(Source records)
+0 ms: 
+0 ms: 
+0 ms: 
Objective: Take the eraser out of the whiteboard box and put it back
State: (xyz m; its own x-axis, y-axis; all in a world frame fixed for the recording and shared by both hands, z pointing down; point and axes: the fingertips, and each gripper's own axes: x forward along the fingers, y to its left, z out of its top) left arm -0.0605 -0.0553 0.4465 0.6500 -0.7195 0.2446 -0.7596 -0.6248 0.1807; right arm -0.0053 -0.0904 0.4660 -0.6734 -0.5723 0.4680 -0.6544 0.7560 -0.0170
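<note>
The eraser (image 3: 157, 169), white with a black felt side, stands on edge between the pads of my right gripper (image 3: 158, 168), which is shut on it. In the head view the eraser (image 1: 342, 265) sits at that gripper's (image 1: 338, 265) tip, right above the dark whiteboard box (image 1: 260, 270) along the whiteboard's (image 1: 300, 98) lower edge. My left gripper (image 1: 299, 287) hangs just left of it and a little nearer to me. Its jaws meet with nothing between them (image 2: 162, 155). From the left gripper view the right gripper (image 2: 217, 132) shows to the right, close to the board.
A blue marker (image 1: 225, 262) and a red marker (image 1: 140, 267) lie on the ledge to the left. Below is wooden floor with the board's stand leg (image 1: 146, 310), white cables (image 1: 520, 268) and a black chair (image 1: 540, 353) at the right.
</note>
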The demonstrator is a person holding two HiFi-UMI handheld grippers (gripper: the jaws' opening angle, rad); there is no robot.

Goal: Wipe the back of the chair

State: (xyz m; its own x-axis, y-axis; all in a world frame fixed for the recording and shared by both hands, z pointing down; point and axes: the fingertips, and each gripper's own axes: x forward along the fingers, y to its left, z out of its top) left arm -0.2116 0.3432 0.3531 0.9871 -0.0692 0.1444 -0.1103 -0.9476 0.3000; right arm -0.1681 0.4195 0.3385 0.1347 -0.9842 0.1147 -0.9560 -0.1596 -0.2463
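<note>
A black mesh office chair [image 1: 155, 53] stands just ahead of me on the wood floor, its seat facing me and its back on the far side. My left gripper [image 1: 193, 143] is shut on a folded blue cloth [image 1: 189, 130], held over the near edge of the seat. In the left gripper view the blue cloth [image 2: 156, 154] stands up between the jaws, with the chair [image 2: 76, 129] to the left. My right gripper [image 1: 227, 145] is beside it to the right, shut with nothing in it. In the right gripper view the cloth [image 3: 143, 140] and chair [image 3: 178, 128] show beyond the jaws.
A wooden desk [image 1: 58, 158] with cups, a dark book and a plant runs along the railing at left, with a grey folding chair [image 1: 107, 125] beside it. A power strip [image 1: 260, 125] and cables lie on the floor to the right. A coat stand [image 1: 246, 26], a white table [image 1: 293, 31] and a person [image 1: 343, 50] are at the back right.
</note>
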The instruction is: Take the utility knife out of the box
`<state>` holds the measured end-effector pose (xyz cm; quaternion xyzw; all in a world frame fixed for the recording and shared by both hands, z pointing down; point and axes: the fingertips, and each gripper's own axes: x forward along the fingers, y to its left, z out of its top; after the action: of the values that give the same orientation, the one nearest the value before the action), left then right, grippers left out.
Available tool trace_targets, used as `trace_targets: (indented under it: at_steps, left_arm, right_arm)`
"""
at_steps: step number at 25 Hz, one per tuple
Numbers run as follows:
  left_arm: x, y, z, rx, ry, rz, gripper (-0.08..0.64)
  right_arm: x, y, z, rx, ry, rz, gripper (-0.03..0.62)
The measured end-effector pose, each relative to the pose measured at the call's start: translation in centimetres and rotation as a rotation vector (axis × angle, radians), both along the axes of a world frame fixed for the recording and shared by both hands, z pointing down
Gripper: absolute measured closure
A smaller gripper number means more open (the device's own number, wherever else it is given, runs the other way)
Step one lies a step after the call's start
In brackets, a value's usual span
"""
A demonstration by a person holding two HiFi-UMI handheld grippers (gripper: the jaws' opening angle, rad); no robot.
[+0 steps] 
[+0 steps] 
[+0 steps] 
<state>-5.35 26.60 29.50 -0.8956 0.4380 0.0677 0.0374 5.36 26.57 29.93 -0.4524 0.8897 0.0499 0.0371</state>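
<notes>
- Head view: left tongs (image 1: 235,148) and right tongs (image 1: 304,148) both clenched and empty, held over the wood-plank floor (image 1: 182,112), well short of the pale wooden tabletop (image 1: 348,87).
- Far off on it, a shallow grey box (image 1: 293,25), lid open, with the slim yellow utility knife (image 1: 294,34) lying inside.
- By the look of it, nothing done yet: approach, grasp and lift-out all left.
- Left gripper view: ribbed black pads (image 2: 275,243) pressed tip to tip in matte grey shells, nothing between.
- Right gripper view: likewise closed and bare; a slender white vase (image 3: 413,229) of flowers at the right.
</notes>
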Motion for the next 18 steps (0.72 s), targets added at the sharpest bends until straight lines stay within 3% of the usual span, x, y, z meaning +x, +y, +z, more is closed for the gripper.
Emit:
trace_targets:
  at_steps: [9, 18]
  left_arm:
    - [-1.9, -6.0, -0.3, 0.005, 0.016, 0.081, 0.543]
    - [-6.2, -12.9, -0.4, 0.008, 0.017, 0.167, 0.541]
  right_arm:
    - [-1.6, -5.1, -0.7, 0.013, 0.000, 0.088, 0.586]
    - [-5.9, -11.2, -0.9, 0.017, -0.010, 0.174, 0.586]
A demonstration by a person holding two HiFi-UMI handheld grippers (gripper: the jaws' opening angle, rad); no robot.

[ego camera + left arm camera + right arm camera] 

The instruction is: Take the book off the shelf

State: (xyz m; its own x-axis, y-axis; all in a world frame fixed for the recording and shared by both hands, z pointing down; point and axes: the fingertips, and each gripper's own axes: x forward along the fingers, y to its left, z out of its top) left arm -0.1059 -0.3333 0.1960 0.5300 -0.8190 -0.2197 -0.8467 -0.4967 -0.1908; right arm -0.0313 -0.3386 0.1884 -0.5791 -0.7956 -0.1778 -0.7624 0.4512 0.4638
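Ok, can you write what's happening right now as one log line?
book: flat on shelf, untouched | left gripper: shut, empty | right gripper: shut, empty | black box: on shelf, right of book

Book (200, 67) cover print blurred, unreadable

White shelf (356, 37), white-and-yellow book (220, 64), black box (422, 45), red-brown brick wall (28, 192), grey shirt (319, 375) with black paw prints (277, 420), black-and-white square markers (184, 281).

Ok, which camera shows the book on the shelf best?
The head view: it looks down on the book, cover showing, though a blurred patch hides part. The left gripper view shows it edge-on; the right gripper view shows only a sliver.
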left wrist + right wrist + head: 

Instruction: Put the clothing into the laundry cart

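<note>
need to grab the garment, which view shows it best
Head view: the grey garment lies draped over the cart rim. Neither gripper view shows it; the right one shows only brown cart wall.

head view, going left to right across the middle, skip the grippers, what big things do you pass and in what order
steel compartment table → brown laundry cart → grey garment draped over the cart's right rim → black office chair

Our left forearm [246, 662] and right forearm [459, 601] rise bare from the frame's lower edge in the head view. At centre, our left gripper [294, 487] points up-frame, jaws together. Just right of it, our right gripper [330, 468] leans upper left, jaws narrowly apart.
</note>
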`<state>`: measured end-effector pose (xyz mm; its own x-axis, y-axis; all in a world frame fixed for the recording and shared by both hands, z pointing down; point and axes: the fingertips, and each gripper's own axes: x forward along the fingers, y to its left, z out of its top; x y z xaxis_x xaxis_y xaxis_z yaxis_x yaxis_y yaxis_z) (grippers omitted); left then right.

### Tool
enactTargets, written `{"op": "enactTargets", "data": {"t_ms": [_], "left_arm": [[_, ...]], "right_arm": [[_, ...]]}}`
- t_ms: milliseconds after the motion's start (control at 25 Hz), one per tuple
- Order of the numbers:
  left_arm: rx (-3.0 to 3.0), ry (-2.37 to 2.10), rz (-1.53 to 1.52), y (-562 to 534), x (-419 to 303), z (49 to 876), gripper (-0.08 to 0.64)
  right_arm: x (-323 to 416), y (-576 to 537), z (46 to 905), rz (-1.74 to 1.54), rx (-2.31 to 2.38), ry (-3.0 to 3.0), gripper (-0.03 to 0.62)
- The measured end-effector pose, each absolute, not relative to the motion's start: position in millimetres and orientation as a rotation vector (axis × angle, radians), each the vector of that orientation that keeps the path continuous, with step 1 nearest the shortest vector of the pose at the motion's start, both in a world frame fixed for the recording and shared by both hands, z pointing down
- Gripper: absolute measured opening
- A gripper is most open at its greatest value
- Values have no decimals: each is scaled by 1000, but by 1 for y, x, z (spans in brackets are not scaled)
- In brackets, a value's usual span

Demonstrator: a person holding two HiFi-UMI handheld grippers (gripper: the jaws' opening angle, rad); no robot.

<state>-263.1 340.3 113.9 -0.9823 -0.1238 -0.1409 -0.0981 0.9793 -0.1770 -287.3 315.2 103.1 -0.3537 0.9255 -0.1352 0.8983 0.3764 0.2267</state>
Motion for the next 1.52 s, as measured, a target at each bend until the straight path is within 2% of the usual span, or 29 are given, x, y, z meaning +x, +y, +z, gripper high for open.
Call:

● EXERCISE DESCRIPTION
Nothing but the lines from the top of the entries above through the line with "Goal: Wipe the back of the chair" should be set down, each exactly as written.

● OUTPUT OF THE TASK
+0 ms: 
+0 ms: 
+0 ms: 
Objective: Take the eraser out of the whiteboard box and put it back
State: (xyz m; its own x-axis, y-axis; all in a world frame fixed for the recording and shared by both hands, z pointing down; point and axes: the fingertips, and each gripper's own axes: x forward along the fingers, y to its left, z out of its top) left arm -0.0605 -0.0553 0.4465 0.6500 -0.7195 0.2446 -0.7596 -0.6248 0.1807; right arm -0.0053 -0.0904 0.4660 -0.6734 -0.5723 0.4680 -0.6544 0.7560 -0.0170
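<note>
The eraser (image 3: 157, 169), white with a black felt side, stands on edge between the pads of my right gripper (image 3: 158, 168), which is shut on it. In the head view the eraser (image 1: 342, 265) sits at that gripper's (image 1: 338, 265) tip, right above the dark whiteboard box (image 1: 260, 270) along the whiteboard's (image 1: 300, 98) lower edge. My left gripper (image 1: 299, 287) hangs just left of it and a little nearer to me. Its jaws meet with nothing between them (image 2: 162, 155). From the left gripper view the right gripper (image 2: 217, 132) shows to the right, close to the board.
A blue marker (image 1: 225, 262) and a red marker (image 1: 140, 267) lie on the ledge to the left. Below is wooden floor with the board's stand leg (image 1: 146, 310), white cables (image 1: 520, 268) and a black chair (image 1: 540, 353) at the right.
</note>
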The demonstrator is a person holding two HiFi-UMI handheld grippers (gripper: the jaws' opening angle, rad); there is no robot.

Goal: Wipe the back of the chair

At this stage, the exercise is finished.